The new rule where players are on the ballot for only 10 years is an embarrassment to the Hall. It reeks of manipulation – a desire by the Hall to remove what may be an unsavory name or two now five years earlier. From what I can tell, some of the newer writers seem a bit more forgiving to the steroid era (Again, some of the writers. It’s dangerous to make a general statement about an entire, diverse group of people.) and this is the way for the powers of the Hall to push some of the steroid era players off the ballot before the younger writers become eligible to vote. Unfortunate.

Having said this, I’m hopeful at least five and maybe six will make the Hall this year. Randy Johnson, Pedro Martinez, John Smoltz and Craig Biggio are locks. The first three are newcomers and Biggio missed last year by two votes. From the holdovers, it looks like Mike Piazza has a good chance. Jeff Bagwell and Tim Raines are the outsiders. It would be excellent if one of them could get in, but I’m not going to hold my breath.

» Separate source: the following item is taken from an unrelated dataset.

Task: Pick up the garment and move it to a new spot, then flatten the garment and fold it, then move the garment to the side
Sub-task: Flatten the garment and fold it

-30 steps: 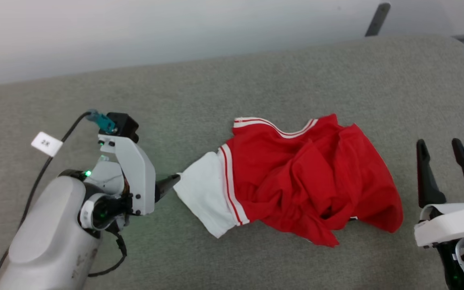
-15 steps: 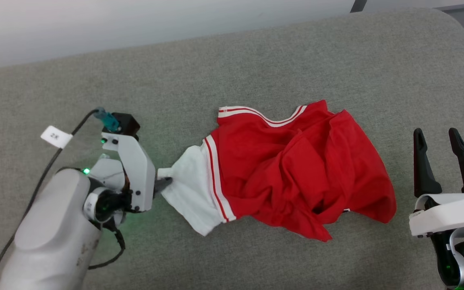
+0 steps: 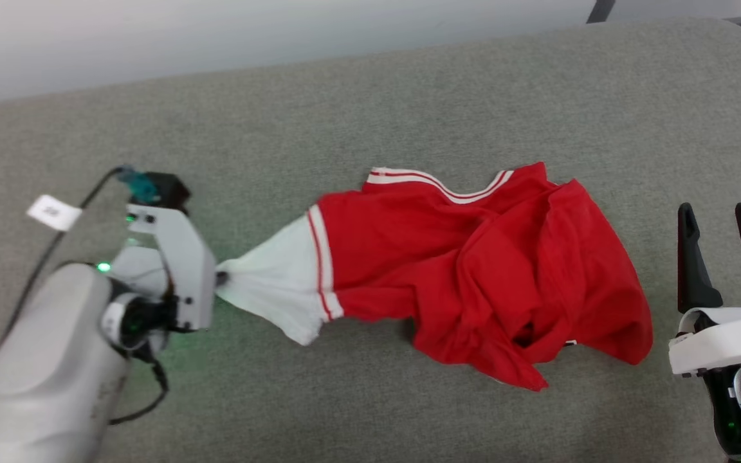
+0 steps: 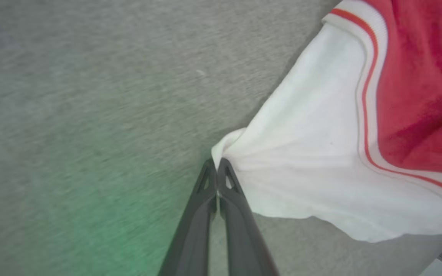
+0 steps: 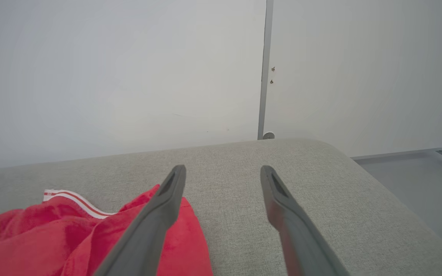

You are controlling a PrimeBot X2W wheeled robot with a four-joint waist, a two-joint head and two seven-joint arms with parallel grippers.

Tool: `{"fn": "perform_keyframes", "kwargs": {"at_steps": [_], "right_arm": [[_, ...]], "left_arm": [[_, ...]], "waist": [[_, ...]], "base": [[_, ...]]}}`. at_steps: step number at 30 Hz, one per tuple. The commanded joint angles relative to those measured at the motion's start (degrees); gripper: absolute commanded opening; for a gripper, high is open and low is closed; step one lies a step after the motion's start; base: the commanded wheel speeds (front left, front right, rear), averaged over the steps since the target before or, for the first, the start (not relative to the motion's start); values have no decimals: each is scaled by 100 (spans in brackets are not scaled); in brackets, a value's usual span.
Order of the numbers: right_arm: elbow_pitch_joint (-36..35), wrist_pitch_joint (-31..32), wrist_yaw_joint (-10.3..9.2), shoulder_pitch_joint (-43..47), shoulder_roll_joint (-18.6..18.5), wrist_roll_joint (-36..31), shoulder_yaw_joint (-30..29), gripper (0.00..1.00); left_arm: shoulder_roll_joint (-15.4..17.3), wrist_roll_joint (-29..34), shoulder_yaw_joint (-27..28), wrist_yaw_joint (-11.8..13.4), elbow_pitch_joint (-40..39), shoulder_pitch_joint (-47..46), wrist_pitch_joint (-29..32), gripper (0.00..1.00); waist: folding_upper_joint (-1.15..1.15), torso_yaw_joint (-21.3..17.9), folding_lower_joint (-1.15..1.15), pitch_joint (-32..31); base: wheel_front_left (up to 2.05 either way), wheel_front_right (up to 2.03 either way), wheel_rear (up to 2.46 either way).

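Item, garment (image 3: 473, 270): a red basketball-style shirt with a white short sleeve edged in red-and-white striped trim. It has a striped neckline at its far edge and its body is crumpled in folds, and it lies on the grey fabric surface (image 3: 409, 96) between my two grippers. My left gripper (image 4: 217, 165): fingers clenched on the tip of the white sleeve, which runs taut in a cone from them to the red body. My right gripper (image 3: 714, 215): fingers released and spread, holding nothing, just beside the shirt's crumpled right end and apart from it.
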Motion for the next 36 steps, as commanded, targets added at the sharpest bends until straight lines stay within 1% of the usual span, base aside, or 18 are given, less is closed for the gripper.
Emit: {"fn": "perform_keyframes", "kwargs": {"at_steps": [1,2,3,12,16,18,22,27,33,34,35,36], "right_arm": [[-25,3,-4,-19,-40,2,-19,100],[-32,21,-4,-4,-48,0,-16,100],[-43,47,-4,30,-69,-8,-26,100],[-106,155,-4,141,-137,-33,-9,100],[-127,198,-4,200,-164,-22,30,100],[-134,224,-4,230,-171,-25,42,100],[-148,270,-4,241,-170,-28,75,100],[-165,332,-4,219,-178,-26,108,100],[-176,371,-4,196,-188,-20,116,100],[-174,378,-4,196,-188,-16,116,100],[-172,384,-4,197,-190,-14,117,100],[-168,393,-4,202,-194,-10,120,100]], "left_arm": [[111,42,27,38,17,84,-17,0],[188,59,52,29,-16,89,-40,0],[335,61,117,29,-87,117,-80,0],[1178,192,374,138,-343,358,-138,0],[1493,180,507,155,-348,514,-210,0],[1597,197,535,135,-329,594,-249,0],[1597,86,593,172,-221,731,-310,0],[1425,29,544,160,-62,843,-435,0],[1266,-1,520,230,138,872,-510,0],[1245,-9,511,229,171,873,-518,15],[1231,-22,516,238,198,864,-546,28],[1217,-26,520,256,220,852,-570,47]], "waist": [[0,57,0,-33],[0,79,0,-44],[0,128,0,-76],[0,289,0,-201],[0,319,0,-249],[0,332,0,-269],[0,342,0,-289],[0,339,0,-287],[0,329,0,-301],[0,328,0,-309],[0,329,0,-316],[0,332,0,-326]], "base": [[0,0,0],[0,0,0],[0,0,0],[0,0,0],[0,0,0],[0,0,0],[0,0,0],[0,0,0],[0,0,0],[0,0,0],[0,0,0],[0,0,0]]}}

For some self-important bluster of my own, here’s my ballot:

Jeff Bagwell
Craig Biggio
Barry Bonds
Roger Clemens
Randy Johnson
Pedro Martinez
Mike Mussina
Mike Piazza
Tim Raines
Alan Trammell

By the Tango HoF Index, my ballot scores a 100. So that’s special. Promise I only checked my score after I filled out my pseudo-ballot.

If I expanded by “ballot,” it would include Larry Walker, Curt Schilling and John Smoltz. Probably Gary Sheffield. And Edgar Martinez. Oof. There are a bunch of great players on this ballot. As I said at the top of the post, I don’t begrudge writers their thought process for their selection. I agree with some, disagree with others. That’s fine. Having said that, a ballot without checkmarks for the full slate of 10 is something I’ll have an issue with this year. Tons of quality. I could’ve checked 15 names for crying out loud. And that doesn’t even include Mark McGwire, Sammy Sosa and Jeff Kent, all of whom should be debated for inclusion.

The good news is, the logjam should ease a bit next year. Of the new candidates, only Ken Griffey, Jr. is a lock. Maybe then guys like Raines, Mussina and Schilling will get their due.

An imperfect system for an imperfect institution.

You can probably tell from my ballot where I stand on the so-called steroid era. It happened. Everyone looked the other way. Everyone. Some used. Some didn’t. We will never fully know who used and we will never fully know how it helped. The current process simply exposes the portion of the electorate who choses to act as judge, jury and some sort of moral compass for this era. The numbers are what the numbers are. They are right there on Baseball Reference. And until someone has some sort of proof that those numbers are invalid for one reason or another, those numbers are fact. It’s what we use to judge. Not speculation. When it comes to the Hall and my hypothetical ballot, I’ll stick to the facts.

It’s probably naive to think that this will sort itself out on it’s own. It’s probably also naive to think the veteran’s committee will right some of the wrongs. I love the Hall of Fame because I love baseball. I hope in the next couple of years, they can get their act together and enshrine some of the greatest players of the most recent generation.